Crise no transporte exige reformulação na gestão, dizem especialistas

Para eles, de nada adianta trocar a frota de ônibus ou implantar corredores exclusivos se não houver mudanças na estrutura

transporteOs problemas do transporte público no Distrito Federal são velhos conhecidos dos mais de 1 milhão de passageiros. A cada troca de governo, porém, renova-se a esperança de melhorias no sistema. Os usuários sabem o que é necessário para tornar mais agradável o caminho até o trabalho ou a volta para casa. Especialistas ouvidos pelo Correio são categóricos ao defender uma mudança na gestão do transporte. Sem ela, garantem, a compra de novos ônibus e a implantação do BRT ou VLT, por exemplo, terão pouco efeito no dia a dia dos usuários.

A reportagem esteve na Rodoviária do Plano Piloto e em cidades como Ceilândia e Santa Maria para ouvir da população quais são os principais problemas para quem pega ônibus ou metrô diariamente. Relatos, publicados em reportagem ontem e hoje, descrevem atrasos, empurra-empurra e coletivos lotados. A manicure Olga Maria dos Santos, 40 anos, moradora de Santa Maria, acreditava que a chegada do BRT melhoraria a qualidade do transporte público na cidade. Mas a implantação do novo modelo trouxe desorganização, demora e falta de infraestrutura. Ela se queixa, principalmente, do tumulto para embarcar nos ônibus articuladores. “O intervalo entre um e outro é enorme, e a gente chega a esperar até 40 minutos. O BRT não é aquilo tudo que anunciaram. Só duas estações funcionam, nem informações conseguimos direito”, reclama. Olga teme que a situação piore quando a passagem começar a ser cobrada.

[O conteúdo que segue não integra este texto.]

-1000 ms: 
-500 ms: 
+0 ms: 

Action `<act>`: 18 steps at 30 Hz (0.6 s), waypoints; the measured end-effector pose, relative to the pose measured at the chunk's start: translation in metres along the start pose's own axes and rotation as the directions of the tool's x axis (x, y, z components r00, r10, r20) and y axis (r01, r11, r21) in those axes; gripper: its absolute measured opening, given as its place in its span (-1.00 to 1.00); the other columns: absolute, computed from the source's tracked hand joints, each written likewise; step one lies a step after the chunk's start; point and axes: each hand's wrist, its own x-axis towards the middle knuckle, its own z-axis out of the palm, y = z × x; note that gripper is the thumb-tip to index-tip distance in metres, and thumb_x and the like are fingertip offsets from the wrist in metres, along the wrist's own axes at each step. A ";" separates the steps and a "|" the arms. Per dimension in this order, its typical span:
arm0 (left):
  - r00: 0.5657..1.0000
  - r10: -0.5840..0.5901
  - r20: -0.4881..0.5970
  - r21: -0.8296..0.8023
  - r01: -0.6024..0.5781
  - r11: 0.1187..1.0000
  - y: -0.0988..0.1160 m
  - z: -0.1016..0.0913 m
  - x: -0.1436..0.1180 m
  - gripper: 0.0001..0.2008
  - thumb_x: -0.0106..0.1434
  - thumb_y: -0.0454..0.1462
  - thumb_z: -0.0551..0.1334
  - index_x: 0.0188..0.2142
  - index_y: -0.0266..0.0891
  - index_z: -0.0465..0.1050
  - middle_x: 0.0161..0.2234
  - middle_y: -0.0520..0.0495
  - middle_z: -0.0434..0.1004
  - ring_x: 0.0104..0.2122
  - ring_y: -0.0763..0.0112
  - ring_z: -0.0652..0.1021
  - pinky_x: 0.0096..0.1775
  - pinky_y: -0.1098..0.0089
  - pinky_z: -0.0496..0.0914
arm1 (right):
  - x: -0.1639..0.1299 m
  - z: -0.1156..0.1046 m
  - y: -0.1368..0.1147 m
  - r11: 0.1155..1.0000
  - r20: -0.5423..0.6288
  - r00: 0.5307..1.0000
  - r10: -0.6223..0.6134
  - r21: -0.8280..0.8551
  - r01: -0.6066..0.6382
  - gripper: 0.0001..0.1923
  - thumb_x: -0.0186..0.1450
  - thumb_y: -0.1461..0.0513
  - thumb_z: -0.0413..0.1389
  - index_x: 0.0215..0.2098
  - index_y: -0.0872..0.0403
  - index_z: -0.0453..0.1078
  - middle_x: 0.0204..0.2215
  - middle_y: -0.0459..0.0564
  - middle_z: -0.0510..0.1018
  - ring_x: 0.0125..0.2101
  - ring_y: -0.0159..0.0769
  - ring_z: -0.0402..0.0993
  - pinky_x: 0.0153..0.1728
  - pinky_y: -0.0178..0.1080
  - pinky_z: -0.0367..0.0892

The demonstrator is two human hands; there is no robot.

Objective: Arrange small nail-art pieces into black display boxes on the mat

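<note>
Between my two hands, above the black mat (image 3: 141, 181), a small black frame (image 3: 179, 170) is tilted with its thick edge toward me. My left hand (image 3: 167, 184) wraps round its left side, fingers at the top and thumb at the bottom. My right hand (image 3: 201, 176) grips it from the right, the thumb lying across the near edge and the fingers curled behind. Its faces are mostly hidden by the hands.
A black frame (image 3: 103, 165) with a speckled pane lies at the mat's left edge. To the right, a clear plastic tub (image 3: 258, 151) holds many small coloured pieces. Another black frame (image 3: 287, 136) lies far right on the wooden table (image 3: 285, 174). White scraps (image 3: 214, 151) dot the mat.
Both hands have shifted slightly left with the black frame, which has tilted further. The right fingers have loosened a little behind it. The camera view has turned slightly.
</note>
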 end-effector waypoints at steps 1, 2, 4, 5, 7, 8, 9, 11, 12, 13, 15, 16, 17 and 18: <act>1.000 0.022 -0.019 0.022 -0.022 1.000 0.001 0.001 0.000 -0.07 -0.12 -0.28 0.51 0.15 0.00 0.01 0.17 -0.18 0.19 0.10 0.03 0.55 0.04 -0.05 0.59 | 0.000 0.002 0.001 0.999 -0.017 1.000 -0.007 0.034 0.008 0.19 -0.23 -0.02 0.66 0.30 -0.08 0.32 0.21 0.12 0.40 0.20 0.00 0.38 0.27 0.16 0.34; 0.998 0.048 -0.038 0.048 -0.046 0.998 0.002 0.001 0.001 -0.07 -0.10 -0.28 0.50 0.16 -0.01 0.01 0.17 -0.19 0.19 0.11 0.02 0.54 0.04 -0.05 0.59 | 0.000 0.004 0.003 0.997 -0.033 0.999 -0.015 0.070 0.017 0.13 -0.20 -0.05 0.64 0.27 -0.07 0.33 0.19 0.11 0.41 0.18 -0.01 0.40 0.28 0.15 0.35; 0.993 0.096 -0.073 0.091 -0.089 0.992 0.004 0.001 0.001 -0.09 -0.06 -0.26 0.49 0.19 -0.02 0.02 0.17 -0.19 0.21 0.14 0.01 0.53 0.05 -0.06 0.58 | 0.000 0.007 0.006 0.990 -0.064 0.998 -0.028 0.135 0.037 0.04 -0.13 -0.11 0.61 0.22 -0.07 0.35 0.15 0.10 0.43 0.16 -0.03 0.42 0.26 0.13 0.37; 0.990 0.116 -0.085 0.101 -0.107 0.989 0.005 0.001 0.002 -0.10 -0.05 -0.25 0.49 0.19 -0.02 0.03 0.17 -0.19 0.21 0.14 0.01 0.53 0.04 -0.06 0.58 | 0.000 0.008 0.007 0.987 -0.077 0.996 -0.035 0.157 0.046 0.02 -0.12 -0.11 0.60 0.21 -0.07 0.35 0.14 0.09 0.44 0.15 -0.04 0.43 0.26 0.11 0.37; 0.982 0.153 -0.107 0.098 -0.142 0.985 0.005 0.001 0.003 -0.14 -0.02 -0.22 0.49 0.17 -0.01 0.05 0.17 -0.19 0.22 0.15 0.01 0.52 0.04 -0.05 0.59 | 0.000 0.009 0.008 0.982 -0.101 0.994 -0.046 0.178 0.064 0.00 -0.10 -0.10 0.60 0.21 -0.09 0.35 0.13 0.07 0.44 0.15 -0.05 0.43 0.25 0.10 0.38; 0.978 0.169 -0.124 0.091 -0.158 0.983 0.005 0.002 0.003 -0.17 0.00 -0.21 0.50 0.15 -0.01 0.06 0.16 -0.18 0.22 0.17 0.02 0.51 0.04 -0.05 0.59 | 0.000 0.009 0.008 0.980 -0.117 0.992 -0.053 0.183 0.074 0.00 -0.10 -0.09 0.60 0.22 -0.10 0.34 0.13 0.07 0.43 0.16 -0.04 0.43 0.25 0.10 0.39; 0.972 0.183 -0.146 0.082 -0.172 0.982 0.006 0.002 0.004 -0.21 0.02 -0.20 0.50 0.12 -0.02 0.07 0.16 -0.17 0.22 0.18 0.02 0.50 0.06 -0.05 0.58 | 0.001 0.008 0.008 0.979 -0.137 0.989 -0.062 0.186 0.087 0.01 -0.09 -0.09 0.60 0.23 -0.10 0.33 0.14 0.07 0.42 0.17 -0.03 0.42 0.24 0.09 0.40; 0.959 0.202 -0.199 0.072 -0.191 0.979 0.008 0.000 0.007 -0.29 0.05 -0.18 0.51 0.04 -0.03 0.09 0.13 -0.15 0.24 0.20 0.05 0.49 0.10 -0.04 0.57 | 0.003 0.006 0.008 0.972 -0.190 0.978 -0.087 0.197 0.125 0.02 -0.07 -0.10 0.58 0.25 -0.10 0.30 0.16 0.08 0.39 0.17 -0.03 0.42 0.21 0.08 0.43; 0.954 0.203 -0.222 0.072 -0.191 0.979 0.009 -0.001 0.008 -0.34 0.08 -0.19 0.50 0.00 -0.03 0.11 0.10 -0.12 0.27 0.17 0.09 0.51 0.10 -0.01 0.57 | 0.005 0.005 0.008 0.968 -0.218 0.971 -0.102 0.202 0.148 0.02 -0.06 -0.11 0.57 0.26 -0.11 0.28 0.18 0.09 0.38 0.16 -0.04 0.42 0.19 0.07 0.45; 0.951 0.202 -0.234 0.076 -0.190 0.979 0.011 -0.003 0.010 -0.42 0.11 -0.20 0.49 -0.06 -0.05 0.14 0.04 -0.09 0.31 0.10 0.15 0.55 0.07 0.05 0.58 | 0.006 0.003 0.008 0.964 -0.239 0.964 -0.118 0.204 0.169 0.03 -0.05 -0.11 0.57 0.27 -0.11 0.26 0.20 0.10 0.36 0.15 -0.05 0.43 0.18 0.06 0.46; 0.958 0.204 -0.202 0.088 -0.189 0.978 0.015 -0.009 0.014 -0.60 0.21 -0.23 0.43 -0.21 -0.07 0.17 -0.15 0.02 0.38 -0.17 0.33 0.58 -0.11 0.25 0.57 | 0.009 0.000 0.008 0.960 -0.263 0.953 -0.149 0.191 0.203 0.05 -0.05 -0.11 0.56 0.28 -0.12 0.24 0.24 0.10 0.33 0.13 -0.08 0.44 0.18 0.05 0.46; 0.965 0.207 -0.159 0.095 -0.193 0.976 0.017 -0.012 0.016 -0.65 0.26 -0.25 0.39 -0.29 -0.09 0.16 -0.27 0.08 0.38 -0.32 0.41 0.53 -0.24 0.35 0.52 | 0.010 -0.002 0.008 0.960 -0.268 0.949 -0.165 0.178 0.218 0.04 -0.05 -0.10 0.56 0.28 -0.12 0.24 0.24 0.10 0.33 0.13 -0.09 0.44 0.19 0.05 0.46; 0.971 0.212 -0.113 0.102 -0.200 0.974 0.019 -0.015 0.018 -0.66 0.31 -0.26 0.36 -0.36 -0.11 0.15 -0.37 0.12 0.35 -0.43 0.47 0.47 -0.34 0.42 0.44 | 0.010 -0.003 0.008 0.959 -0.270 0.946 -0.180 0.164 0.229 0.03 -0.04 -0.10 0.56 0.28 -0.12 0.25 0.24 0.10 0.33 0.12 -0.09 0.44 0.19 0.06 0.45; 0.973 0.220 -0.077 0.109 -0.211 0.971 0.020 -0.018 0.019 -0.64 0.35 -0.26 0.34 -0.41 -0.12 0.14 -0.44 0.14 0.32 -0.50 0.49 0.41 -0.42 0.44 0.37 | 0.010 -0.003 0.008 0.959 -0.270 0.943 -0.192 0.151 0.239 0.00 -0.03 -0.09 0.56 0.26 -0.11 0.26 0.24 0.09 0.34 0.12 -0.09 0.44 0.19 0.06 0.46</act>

O auxiliar administrativo do Banco Central Paulo Henrique Muniz dos Santos, 23 anos, afirma que o tempo de viagem para Santa Maria diminuiu em razão da faixa exclusiva do BRT. Mas, segundo ele, não há estrutura adequada para o Expresso DF funcionar de forma adequada. “Todo o sistema é mal organizado, os passageiros ficam perdidos, as estações funcionam e não existe qualidade. Do que adianta ter o BRT sem organização? Precisa de investimento”, observa.

Para o pesquisador associado do Centro de Formação em Transportes e Recursos Humanos (Ceftru) da Universidade de Brasília (UnB) Flávio Dias, é preciso uma remodelagem no sistema. Ele defende a integração e sugere formas de subsídio para tornar a qualidade do serviço melhor sem aumentar a tarifa. Dias acredita que se deve aumentar a frequência das viagens nas linhas para o passageiro ter mais conforto. Mas isso gera um custo. “Há várias maneiras de montar essa equação financeira. Pode haver um subsídio cruzado e o governo passar a cobrar pelo estacionamento em algumas das áreas, por exemplo.” O pesquisador afirma que a tarifa zero não é viável e fica muito caro para o governo bancar essa conta.